> _About this task_:
Copy exactly the last part of the entries, starting from the line with "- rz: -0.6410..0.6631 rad" and including the final line.

> _Records from a data source_:
--- START ---

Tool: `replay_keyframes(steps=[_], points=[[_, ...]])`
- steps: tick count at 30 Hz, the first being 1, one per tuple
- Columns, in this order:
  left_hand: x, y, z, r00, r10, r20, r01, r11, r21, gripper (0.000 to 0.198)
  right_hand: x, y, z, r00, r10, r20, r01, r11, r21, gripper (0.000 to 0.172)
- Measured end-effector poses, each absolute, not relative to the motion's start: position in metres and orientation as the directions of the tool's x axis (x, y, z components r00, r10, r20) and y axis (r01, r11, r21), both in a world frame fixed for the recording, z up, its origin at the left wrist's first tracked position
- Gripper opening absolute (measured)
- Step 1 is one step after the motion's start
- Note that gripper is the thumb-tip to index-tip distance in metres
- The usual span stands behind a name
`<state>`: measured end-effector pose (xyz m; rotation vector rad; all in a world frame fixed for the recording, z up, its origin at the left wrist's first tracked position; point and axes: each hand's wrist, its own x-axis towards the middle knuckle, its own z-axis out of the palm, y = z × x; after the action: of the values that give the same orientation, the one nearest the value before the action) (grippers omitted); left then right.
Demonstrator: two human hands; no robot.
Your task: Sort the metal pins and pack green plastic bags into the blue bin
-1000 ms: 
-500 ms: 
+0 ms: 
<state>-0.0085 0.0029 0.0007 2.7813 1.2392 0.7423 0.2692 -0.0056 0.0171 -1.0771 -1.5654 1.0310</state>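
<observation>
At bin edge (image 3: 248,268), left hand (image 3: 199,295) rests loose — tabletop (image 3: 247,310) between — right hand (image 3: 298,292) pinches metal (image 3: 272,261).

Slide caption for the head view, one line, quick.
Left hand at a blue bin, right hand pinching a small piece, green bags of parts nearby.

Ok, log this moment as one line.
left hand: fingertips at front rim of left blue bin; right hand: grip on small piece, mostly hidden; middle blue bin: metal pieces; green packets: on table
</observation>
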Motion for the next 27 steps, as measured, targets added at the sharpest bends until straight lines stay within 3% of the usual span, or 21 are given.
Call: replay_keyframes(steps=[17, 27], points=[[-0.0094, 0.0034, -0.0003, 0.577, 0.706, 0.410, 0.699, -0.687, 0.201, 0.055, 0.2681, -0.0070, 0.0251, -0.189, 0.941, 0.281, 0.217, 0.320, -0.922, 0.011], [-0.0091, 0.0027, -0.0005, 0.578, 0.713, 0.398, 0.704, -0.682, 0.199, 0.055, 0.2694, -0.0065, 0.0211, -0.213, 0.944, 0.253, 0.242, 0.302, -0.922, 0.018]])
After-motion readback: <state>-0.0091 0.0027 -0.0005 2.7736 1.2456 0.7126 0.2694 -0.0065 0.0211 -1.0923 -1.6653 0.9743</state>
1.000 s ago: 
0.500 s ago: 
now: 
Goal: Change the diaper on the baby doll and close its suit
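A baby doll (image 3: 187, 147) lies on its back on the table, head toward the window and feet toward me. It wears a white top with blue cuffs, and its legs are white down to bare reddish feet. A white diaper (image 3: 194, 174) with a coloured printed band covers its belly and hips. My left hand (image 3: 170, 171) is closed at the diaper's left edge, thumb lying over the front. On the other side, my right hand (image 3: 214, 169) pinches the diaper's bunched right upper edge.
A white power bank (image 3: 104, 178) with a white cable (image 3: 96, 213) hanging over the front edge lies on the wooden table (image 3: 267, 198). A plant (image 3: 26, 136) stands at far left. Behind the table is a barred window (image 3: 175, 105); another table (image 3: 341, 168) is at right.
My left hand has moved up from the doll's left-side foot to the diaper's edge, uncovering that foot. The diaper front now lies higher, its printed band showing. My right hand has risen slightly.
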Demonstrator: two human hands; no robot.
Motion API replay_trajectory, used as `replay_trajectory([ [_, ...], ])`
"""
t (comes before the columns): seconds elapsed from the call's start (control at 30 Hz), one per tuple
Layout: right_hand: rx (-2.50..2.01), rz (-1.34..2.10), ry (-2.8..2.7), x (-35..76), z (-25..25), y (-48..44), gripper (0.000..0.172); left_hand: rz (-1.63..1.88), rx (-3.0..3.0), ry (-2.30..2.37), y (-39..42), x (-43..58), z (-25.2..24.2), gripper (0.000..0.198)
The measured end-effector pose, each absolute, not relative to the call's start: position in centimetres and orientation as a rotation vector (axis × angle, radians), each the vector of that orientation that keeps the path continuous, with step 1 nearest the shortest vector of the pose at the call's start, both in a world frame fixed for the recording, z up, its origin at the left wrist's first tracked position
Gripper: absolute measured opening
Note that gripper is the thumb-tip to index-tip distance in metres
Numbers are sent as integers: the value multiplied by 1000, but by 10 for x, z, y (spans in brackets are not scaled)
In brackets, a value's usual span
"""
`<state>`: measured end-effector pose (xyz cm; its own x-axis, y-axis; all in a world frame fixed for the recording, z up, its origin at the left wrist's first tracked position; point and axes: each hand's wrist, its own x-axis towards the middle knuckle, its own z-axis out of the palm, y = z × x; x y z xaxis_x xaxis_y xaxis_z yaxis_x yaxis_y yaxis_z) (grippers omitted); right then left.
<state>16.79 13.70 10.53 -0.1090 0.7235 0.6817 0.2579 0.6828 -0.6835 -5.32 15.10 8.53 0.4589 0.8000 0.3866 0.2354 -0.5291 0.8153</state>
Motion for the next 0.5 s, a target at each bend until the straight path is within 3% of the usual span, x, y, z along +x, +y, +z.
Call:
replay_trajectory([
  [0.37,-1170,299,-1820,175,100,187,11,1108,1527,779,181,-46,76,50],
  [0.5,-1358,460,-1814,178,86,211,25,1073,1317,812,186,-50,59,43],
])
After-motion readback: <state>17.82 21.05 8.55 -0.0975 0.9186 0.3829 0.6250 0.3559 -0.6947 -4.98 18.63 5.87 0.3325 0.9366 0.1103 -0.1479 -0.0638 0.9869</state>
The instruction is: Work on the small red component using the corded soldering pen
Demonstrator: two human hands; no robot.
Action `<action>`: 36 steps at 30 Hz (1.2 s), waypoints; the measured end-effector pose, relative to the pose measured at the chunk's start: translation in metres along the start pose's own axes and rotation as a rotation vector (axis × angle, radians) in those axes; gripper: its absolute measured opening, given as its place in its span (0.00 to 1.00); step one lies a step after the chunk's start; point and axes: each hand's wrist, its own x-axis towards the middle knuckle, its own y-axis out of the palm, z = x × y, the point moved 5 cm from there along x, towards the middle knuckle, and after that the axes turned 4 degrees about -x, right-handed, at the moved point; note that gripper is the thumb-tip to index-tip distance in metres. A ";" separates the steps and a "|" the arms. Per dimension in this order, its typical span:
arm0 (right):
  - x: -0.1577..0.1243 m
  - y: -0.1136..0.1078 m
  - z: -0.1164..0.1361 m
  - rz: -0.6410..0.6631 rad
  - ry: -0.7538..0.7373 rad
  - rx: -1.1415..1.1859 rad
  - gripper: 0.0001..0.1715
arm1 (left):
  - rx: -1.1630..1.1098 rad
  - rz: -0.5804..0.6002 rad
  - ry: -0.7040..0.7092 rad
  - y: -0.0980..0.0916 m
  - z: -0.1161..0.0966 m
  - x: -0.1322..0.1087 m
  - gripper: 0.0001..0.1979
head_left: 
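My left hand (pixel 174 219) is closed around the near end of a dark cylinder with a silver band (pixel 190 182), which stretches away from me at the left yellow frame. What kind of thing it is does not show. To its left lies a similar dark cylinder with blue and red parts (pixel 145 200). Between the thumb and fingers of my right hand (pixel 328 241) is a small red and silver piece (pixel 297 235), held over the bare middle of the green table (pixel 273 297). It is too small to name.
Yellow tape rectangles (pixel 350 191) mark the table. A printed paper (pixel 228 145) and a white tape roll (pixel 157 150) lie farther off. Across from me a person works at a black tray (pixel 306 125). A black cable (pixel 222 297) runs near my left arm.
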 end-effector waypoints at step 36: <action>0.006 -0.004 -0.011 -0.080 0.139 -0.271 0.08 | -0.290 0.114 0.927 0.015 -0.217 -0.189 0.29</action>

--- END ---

> _Answer to this exercise_:
  - rz: -0.6410..0.6631 rad
  - ry: -0.7538..0.7373 rad
  - rx: -1.1415..1.1859 rad
  - gripper: 0.0001..0.1715
arm1 (left):
  - rx: -1.1630..1.1098 rad
  - rz: -0.5804..0.6002 rad
  - ry: -0.7040..0.7092 rad
  - y: -0.0980..0.0916 m
  - z: -0.1161..0.0966 m
  - x: -0.1322..0.1087 m
  - gripper: 0.0001..0.1979
head_left: 
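My left hand (pixel 174 219) is closed around the near end of a dark cylinder with a silver band (pixel 190 182), which stretches away from me at the left yellow frame. What kind of thing it is does not show. To its left lies a similar dark cylinder with blue and red parts (pixel 145 200). Between the thumb and fingers of my right hand (pixel 328 241) is a small red and silver piece (pixel 297 235), held over the bare middle of the green table (pixel 273 297). It is too small to name.
Yellow tape rectangles (pixel 350 191) mark the table. A printed paper (pixel 228 145) and a white tape roll (pixel 157 150) lie farther off. Across from me a person works at a black tray (pixel 306 125). A black cable (pixel 222 297) runs near my left arm.
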 end-effector waypoints at step 36: <action>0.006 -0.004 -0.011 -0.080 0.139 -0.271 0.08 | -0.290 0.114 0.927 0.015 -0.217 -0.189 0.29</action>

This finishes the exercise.